TASK INSTRUCTIONS:
Keep the images out while you retype all of the data exactly.

INFORMATION SHOWN:
--------

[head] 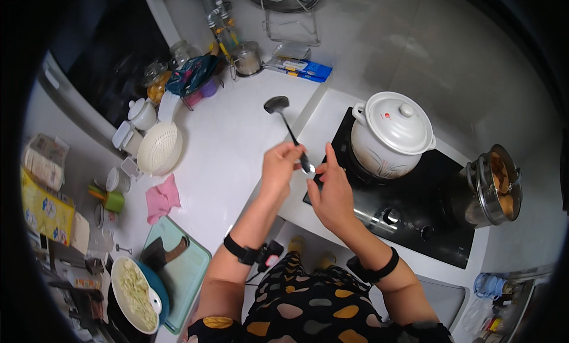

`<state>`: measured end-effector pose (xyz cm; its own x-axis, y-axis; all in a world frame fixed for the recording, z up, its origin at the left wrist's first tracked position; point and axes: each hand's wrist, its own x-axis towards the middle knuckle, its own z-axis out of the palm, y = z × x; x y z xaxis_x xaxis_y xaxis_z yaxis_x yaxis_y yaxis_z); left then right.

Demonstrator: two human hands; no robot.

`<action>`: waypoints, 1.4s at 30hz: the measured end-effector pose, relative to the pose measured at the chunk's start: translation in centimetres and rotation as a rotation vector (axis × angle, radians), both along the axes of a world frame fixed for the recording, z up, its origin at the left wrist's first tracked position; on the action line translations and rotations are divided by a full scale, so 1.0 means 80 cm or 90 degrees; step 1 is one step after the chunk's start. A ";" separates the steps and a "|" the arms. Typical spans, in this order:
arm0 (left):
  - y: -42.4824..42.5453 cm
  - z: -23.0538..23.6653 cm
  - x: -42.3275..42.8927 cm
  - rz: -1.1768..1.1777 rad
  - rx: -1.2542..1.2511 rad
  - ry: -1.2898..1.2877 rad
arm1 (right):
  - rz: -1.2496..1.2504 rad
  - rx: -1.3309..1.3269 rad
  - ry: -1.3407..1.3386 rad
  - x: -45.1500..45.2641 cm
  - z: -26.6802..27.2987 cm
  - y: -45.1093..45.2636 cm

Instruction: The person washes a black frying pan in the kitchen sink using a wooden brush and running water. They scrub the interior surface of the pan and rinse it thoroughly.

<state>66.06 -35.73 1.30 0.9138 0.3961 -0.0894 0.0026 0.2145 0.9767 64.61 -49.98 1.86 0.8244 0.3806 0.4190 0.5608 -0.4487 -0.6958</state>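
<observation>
My left hand (281, 167) grips the dark handle of a metal ladle (289, 126), its head pointing away from me over the white counter. The shiny end of the handle sticks out toward my right hand (332, 194). That hand has its fingers apart, fingertips close to the handle end; whether they touch it I cannot tell. To the right of both hands, a lidded white ceramic pot (386, 141) with a painted plant design sits on the black glass cooktop (400, 209).
A steel pot (482, 194) with brown contents stands on the cooktop's right side. Leftward are a white colander (159, 148), a pink cloth (163, 198), and a cleaver (164, 254) on a green cutting board (189, 254). Chopped pale vegetables fill a blue-and-white bowl (162, 276).
</observation>
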 end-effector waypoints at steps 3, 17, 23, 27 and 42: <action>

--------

OUTPUT OF THE EXERCISE:
[head] 

`<state>`: measured end-effector pose (xyz cm; its own x-axis, y-axis; all in a world frame fixed for the recording, z up, its origin at the left wrist's first tracked position; point and axes: each hand's wrist, its own x-axis towards the middle knuckle, its own z-axis out of the palm, y = z × x; x y z xaxis_x xaxis_y xaxis_z yaxis_x yaxis_y yaxis_z); left then right.

Demonstrator: two human hands; no robot.

`<action>`: waypoints, 1.4s at 30hz: the measured end-effector pose, relative to the pose measured at the chunk's start: translation in centimetres and rotation as a rotation vector (axis × angle, radians), both along the axes of a world frame fixed for the recording, z up, its origin at the left wrist's first tracked position; on the action line translations and rotations are divided by a full scale, so 1.0 means 80 cm or 90 degrees; step 1 is one step after the chunk's start. A ";" separates the steps and a "|" the arms. Typical spans, in this order:
arm0 (left):
  - y: -42.4824..42.5453 cm
  - z: -23.0538..23.6653 cm
  - x: -42.3275..42.8927 cm
  - rz: -1.1768..1.1777 rad
  - rx: -1.2542..1.2511 rad
  - ry: -1.2898..1.2877 rad
arm1 (right):
  - rz: -1.2496..1.2504 rad
  - rx: -1.3309..1.3269 rad
  - ry: -1.3407..1.3386 rad
  - x: -45.1500..45.2641 cm
  - z: -26.6802..27.2987 cm
  - y: -45.1093..45.2636 cm

Instruction: The person washes a black frying pan in the kitchen sink using a wooden brush and running water. They scrub the interior surface of the pan and rinse it thoroughly.

<state>66.06 -35.73 1.30 0.9138 0.3961 -0.0894 0.0026 0.2145 0.9767 64.61 -49.98 1.86 0.8244 0.3806 0.4190 0.5608 -0.4487 -0.6958</state>
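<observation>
My left hand (281, 167) grips the dark handle of a metal ladle (289, 126), its head pointing away from me over the white counter. The shiny end of the handle sticks out toward my right hand (332, 194). That hand has its fingers apart, fingertips close to the handle end; whether they touch it I cannot tell. To the right of both hands, a lidded white ceramic pot (386, 141) with a painted plant design sits on the black glass cooktop (400, 209).
A steel pot (482, 194) with brown contents stands on the cooktop's right side. Leftward are a white colander (159, 148), a pink cloth (163, 198), and a cleaver (164, 254) on a green cutting board (189, 254). Chopped pale vegetables fill a blue-and-white bowl (162, 276).
</observation>
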 end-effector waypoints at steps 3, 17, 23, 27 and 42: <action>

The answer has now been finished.